TASK INSTRUCTIONS
Search the material for "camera" and copy each line in which it is found.

::::::::::

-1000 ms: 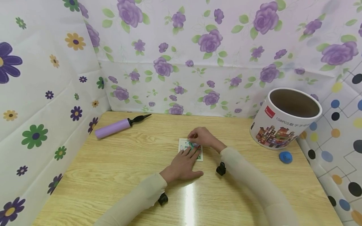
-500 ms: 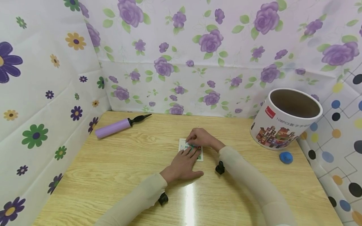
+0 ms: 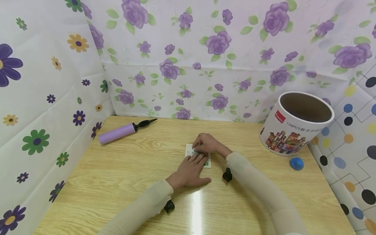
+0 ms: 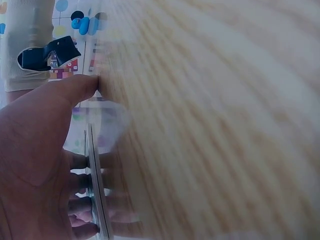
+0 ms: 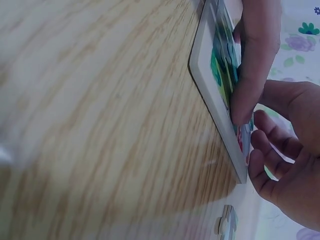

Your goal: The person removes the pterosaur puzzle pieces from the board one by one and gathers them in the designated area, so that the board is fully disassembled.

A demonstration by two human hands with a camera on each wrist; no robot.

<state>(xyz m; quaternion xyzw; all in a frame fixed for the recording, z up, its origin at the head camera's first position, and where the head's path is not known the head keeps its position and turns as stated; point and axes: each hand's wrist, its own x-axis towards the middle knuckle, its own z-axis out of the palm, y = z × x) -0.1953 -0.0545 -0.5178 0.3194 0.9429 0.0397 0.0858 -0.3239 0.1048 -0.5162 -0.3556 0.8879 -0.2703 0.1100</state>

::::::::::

OUTPUT FOR THIS TASK
A demonstration by two human hands with a camera on each wrist; no robot.
<state>(xyz m; quaternion xyzw; all in a frame fixed for the recording, z up, its origin at the head camera's first position, and where the head's path is not known the head keeps its position and turns as stated; point and axes: each hand's wrist, its own x-axis towards the middle knuckle, its own z-axis out of the palm, y = z × x) -0.1953 -0.0545 -0.5178 0.3194 0.9429 0.0397 0.0858 -0.3239 0.1048 -0.5162 -0.3556 0.8879 -0.2703 0.1100</state>

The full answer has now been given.